Goal of the exercise
Transcribe the full listing without changing a word, and omit its pictures.

Information supplied
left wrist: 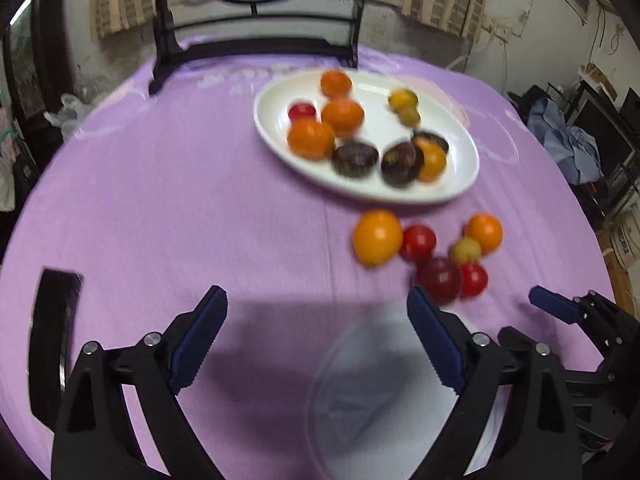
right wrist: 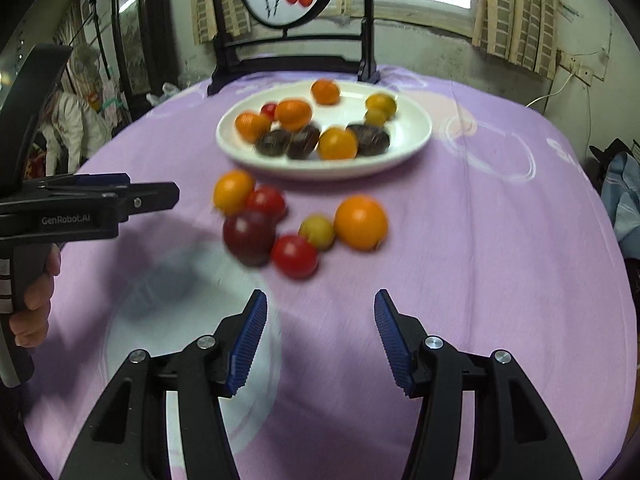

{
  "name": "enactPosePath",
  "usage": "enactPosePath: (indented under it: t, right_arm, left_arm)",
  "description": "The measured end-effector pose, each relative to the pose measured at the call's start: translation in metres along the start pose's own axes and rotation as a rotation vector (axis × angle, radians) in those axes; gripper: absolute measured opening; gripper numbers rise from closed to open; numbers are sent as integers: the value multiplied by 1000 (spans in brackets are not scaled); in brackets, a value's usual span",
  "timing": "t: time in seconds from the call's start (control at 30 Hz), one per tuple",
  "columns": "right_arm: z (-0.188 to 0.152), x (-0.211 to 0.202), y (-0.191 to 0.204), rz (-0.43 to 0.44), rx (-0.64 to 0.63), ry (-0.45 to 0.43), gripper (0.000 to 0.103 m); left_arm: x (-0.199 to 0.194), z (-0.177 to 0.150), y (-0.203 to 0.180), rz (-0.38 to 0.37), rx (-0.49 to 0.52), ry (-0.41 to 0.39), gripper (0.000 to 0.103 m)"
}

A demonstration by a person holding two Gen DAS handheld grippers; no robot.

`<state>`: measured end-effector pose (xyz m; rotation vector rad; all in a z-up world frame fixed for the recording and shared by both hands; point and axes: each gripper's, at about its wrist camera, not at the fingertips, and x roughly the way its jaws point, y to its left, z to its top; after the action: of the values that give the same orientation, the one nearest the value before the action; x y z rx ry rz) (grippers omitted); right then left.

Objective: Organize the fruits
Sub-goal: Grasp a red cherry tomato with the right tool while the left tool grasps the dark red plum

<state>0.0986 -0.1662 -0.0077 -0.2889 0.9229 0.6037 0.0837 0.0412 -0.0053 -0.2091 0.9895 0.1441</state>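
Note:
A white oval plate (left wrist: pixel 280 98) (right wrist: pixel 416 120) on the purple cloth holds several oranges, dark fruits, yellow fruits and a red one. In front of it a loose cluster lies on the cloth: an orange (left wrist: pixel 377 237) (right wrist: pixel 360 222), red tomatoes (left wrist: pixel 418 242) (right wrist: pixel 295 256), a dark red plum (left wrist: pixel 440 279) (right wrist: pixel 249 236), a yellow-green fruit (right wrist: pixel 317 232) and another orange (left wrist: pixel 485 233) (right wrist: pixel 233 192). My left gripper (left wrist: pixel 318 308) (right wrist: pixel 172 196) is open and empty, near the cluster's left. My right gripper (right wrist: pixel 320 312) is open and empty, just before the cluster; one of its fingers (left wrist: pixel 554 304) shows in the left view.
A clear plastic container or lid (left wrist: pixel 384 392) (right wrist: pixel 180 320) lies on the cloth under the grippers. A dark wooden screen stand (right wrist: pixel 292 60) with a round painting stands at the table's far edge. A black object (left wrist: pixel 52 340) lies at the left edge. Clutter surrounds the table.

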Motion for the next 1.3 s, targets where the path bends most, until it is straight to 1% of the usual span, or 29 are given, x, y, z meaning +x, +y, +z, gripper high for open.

Your solution
left wrist: 
right wrist: 

{
  "name": "enactPosePath",
  "usage": "enactPosePath: (indented under it: t, right_arm, left_arm)",
  "description": "The measured end-effector pose, each relative to the pose measured at the call's start: translation in metres along the start pose's own axes and rotation as a rotation vector (axis × angle, radians) in those axes; gripper: absolute measured opening; gripper numbers rise from closed to open; numbers are sent as integers: the value multiplied by 1000 (spans in brackets are not scaled); in brackets, a value's usual span",
  "timing": "t: time in seconds from the call's start (control at 30 Hz), one per tuple",
  "columns": "right_arm: z (-0.188 to 0.152), x (-0.211 to 0.202), y (-0.191 to 0.204), rz (-0.43 to 0.44), rx (-0.64 to 0.63), ry (-0.45 to 0.43), gripper (0.000 to 0.103 m); left_arm: x (-0.199 to 0.194), z (-0.177 to 0.150), y (-0.203 to 0.180), rz (-0.38 to 0.37), rx (-0.49 to 0.52), ry (-0.41 to 0.39), gripper (0.000 to 0.103 m)"
}

A demonstration by a person holding two Gen DAS handheld grippers; no robot.

`<state>`: measured end-effector pose (xyz m; rotation vector rad; all in a z-up world frame fixed for the recording and shared by both hands; point and axes: each gripper's, at about its wrist camera, not at the fingertips, and x roughly the way its jaws point, y to its left, z to its top; after the action: of the values that give the same orientation, the one nearest the value before the action; x y z rx ry rz) (grippers omitted); right then left.

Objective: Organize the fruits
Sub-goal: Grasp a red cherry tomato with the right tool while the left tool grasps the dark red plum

<state>0.0986 -0.1662 -0.0077 -0.2889 0.9229 0.6037 0.0837 0.0412 -0.0053 -0.2091 0.9895 0.1441</state>
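Note:
A white oval plate (left wrist: pixel 280 98) (right wrist: pixel 416 120) on the purple cloth holds several oranges, dark fruits, yellow fruits and a red one. In front of it a loose cluster lies on the cloth: an orange (left wrist: pixel 377 237) (right wrist: pixel 360 222), red tomatoes (left wrist: pixel 418 242) (right wrist: pixel 295 256), a dark red plum (left wrist: pixel 440 279) (right wrist: pixel 249 236), a yellow-green fruit (right wrist: pixel 317 232) and another orange (left wrist: pixel 485 233) (right wrist: pixel 233 192). My left gripper (left wrist: pixel 318 308) (right wrist: pixel 172 196) is open and empty, near the cluster's left. My right gripper (right wrist: pixel 320 312) is open and empty, just before the cluster; one of its fingers (left wrist: pixel 554 304) shows in the left view.
A clear plastic container or lid (left wrist: pixel 384 392) (right wrist: pixel 180 320) lies on the cloth under the grippers. A dark wooden screen stand (right wrist: pixel 292 60) with a round painting stands at the table's far edge. A black object (left wrist: pixel 52 340) lies at the left edge. Clutter surrounds the table.
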
Motion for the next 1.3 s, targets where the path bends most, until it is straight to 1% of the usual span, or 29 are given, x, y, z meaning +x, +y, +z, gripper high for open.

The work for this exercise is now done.